## ASSIGNED TASK
Starting with the line with "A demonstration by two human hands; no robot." in the entries below and going on through the line with "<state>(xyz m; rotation", output every line exactly and nothing more. No pictures.

══ INFORMATION PROVIDED ══

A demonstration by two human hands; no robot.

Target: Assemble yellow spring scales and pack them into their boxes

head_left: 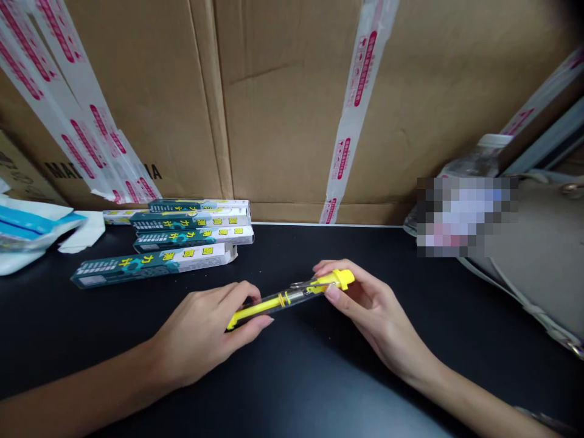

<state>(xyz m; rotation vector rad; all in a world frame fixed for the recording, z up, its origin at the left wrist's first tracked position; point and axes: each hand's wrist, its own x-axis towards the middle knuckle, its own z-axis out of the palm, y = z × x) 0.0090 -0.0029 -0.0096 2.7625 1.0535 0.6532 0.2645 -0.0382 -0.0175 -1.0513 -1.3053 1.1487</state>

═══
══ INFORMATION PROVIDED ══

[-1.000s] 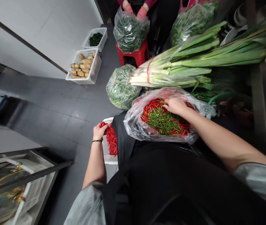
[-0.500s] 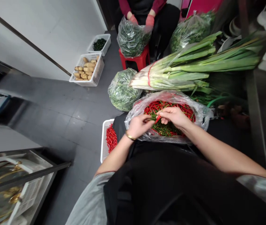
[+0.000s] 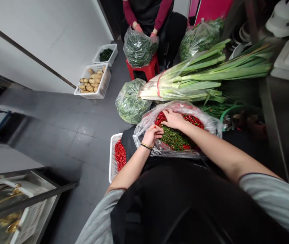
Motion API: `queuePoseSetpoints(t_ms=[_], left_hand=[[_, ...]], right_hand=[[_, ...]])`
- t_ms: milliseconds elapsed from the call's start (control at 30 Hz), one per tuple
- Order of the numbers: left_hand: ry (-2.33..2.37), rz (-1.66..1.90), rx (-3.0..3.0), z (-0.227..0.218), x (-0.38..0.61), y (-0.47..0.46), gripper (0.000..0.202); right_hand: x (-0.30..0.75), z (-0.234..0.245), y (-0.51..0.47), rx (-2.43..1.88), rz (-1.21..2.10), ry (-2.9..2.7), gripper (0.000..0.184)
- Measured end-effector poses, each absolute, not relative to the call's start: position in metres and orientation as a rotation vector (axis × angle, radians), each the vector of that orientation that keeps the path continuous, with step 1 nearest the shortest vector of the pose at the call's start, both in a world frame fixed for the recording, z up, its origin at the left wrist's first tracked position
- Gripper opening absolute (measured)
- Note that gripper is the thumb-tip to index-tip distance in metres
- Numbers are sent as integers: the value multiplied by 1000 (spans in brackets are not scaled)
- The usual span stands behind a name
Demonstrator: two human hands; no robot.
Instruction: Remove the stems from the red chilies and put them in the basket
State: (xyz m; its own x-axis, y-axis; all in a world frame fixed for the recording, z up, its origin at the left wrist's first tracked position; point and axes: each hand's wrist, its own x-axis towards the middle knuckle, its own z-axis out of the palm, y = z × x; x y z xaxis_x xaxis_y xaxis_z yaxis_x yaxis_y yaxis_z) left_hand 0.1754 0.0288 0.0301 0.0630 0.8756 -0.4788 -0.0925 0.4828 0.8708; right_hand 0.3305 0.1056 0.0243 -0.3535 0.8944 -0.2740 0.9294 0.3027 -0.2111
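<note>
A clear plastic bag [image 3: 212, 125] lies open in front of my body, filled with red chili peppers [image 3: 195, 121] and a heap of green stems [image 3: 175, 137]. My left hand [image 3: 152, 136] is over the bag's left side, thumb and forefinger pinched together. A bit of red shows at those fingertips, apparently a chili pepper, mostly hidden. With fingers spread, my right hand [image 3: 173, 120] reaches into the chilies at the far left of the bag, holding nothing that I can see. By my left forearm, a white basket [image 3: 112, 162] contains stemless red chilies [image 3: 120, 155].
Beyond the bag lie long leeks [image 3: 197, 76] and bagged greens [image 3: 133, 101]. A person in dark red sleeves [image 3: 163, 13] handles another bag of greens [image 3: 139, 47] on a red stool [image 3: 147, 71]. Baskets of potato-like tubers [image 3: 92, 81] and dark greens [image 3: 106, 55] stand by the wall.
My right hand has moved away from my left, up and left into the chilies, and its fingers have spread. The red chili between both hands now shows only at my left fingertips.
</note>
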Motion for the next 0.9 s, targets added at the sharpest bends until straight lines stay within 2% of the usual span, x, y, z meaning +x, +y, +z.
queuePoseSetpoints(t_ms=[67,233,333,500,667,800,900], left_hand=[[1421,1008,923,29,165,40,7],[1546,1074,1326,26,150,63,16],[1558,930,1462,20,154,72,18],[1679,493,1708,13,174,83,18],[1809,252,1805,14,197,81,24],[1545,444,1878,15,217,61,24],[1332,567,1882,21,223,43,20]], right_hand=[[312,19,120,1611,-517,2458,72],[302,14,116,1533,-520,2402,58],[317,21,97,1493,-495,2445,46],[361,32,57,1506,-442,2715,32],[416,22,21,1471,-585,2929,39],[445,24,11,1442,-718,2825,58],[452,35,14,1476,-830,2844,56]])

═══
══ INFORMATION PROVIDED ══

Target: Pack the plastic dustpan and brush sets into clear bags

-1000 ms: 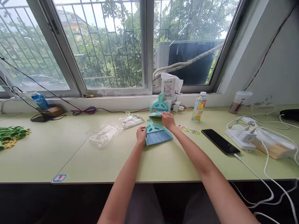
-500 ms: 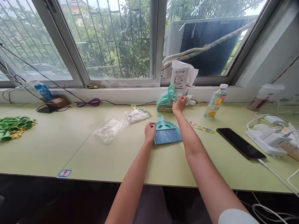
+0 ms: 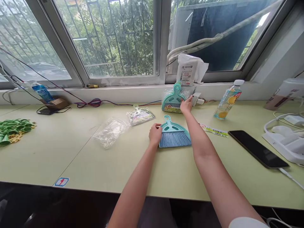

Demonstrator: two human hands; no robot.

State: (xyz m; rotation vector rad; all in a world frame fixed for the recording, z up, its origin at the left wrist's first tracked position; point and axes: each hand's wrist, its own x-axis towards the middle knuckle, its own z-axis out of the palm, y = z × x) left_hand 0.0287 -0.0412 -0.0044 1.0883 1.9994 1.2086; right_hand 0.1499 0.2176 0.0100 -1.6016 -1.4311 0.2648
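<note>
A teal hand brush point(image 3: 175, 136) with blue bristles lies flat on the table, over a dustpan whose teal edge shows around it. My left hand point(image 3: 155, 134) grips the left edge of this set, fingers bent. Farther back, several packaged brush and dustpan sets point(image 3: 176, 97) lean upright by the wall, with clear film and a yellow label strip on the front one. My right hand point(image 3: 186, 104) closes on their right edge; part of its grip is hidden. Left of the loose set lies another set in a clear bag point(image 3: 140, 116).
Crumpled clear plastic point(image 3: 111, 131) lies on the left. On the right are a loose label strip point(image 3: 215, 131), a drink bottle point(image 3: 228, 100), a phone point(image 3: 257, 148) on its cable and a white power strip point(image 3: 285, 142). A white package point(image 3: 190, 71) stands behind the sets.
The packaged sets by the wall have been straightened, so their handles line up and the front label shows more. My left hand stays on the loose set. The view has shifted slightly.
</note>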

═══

## RESPONSE BELOW
A demonstration by two human hands; no robot.

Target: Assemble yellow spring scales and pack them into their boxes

head_left: 

<state>(xyz m; rotation vector rad; all in a world frame fixed for the recording, z up, its origin at the left wrist's first tracked position; point and axes: each hand's wrist, its own x-axis towards the middle knuckle, its own z-axis out of the palm, y = z × x) 0.0090 -0.0029 -0.0096 2.7625 1.0535 0.6532 0.2645 -0.0382 -0.0175 -1.0513 -1.3053 1.1487</state>

That is the complete output for this exercise.